The brother of the Al Jazeera journalist killed in Gaza along with five other colleagues speaks out: "The campaign against him began a month after the war began, because Israel did not like his fame."
When you ask a Palestinian, "Where are you from?", the answer often doesn't match the place where he lives, but the place his family was forced to leave during the Nakba, the great forced displacement.
Mahmoud Al Sharif, the brother of Anas, the young Al Jazeera journalist killed on Sunday along with five colleagues in a direct Israeli army attack, says they are “from the town of al-Majdal, now part of Ashkelon, in Israel. In 1948, our relatives settled in the Jabalia refugee camp, in the north of the Gaza Strip, where Anas was born and lived.”
He speaks to us on the phone on the third day of the funeral ceremonies for his younger brother. The journalist's wife, Bihan, is also with him.
“I accept any question you may ask me, in the name of God, the Merciful, the Merciful,” says Mahmoud. Before revealing who Anas was, he wants to confront the accusations of the Israeli army, which claims it killed him “because he was a Hamas terrorist”:
“Everything is untrue, he never was. It’s propaganda. The campaign against him started a month after the war started, because Israel didn’t like his fame. In December 2023, they bombed our house and our father died.”
The military released a screenshot of a message in which Anas was said to be praising the October 7 massacre, accusing him of being the leader of a cell that launched rockets and showing photos with leader Yahya Sinwar.
"He wasn't running anything: he was a photojournalist, a simple man from Gaza. Not a militant." Mahmoud gets emotional as he defends Anas:
"It is painful to hear these words about him, who lived his profession as a mission: he was among the few left in the north, they killed him now because he was showing hunger."
Mahmoud explains that his brother never received payments from the terrorist group, as the army spokesman wrote. Before the war, he often participated as a reporter in Hamas and Islamic Jihad rallies and celebrations because he “photographed political events in the Strip and sent the images to the agencies. But that does not mean being connected to them.”

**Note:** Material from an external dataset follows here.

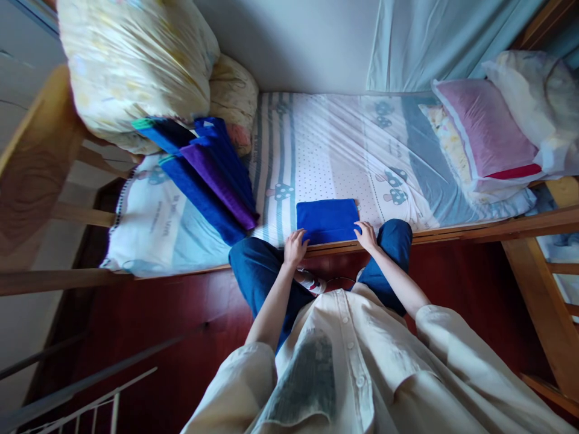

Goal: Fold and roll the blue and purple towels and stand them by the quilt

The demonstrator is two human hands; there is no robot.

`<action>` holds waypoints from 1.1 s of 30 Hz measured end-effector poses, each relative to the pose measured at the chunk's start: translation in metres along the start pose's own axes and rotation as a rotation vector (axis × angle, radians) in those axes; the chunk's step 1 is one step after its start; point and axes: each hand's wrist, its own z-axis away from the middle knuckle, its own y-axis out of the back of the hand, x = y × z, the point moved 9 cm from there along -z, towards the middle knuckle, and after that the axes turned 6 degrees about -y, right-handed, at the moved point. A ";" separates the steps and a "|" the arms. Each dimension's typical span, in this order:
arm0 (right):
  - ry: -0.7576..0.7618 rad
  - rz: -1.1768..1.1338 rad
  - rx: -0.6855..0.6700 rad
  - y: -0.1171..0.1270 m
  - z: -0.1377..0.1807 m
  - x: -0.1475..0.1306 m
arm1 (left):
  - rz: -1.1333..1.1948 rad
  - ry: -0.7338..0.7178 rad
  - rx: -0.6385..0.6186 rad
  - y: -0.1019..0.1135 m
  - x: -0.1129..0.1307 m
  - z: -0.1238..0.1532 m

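Note:
A folded blue cloth (pixel 328 220) lies flat on the bed sheet (pixel 335 150) at the near edge of the mattress. My left hand (pixel 295 247) rests on its near left corner, fingers bent down onto the fabric. On the near right corner sits my right hand (pixel 365 235), fingers likewise curled over the edge. Both hands press or pinch the cloth at the wooden bed rail (pixel 452 232). My knees in blue trousers flank the cloth.
A stack of folded blue and purple cloths (pixel 205 175) leans at the left of the bed below a big yellow bundle of bedding (pixel 136 60). Pink and white pillows (pixel 486 129) lie at the right. A wooden ladder (pixel 547 313) stands at right, dark red floor below.

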 end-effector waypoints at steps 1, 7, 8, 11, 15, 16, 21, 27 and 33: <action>0.042 0.031 -0.051 -0.005 0.003 -0.007 | -0.025 -0.054 -0.063 -0.008 0.007 0.001; 0.163 0.221 -0.281 -0.033 0.021 -0.022 | -0.144 -0.098 -0.218 -0.041 0.010 0.008; 0.170 0.239 -0.295 -0.035 0.022 -0.021 | -0.155 -0.101 -0.225 -0.044 0.009 0.008; 0.168 0.279 -0.299 -0.038 0.020 -0.016 | -0.180 -0.107 -0.240 -0.048 0.005 0.007; 0.107 0.310 -0.272 -0.036 0.011 -0.004 | -0.207 -0.114 -0.256 -0.049 -0.003 0.004; 0.094 0.309 -0.266 -0.036 0.009 -0.001 | -0.214 -0.116 -0.259 -0.049 -0.005 0.003; 0.067 0.244 -0.224 -0.032 0.004 0.002 | -0.234 -0.137 -0.292 -0.049 -0.012 -0.001; -0.015 0.184 -0.220 -0.026 0.012 0.006 | -0.252 -0.145 -0.342 -0.049 -0.008 0.004; -0.126 0.116 -0.223 -0.019 0.020 0.018 | -0.130 -0.084 -0.309 -0.042 -0.004 0.008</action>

Mahmoud and Bihan ask the question:
“Why didn’t the IDF just target him? They knew where he was, he spent the last 22 months in the media tent, in front of Al Shifa hospital: they could arrest him and interrogate him. Why kill him like this? How do they justify killing five other colleagues?”
They also talk about a possible controversy that has not yet reached: Bihan bears the surname Sinwar.
"I want to make it clear: he is not a relative of the former Hamas leader, as someone said. Sinwar is a very common surname here."
While Mahmoud talks a lot, Bihan speaks little and leaves the story to him. Her soft voice is barely audible on the phone.
“It hurts me that my children will not grow up with their father,” she says. Anas was the father of Sham and Salah, aged 4 and 15 months respectively.
"We last saw him a week ago. He was doing a report on the blocked aid trucks and he came to visit us," continues the young woman, who had stayed in northern Gaza to be near him.
During this war, three months have passed without seeing her at all. Today, Sham says she will become a journalist like Anasi. She always asked for her cell phone to be on the Al Jazeera channel “and when it came on, she would fill the screen with kisses.”
“My brother adored his children, he was a cheerful and very sweet man. He was always ambitious, he studied Journalism and Communication at Al-Aqsa University. He dreamed of one day going to Doha and working at Al Jazeera headquarters. But he would never leave Gaza during the war.”
On Sunday, the two brothers spoke on the phone for 40 minutes. “He told me that they had offered him to leave the Strip, but he refused.”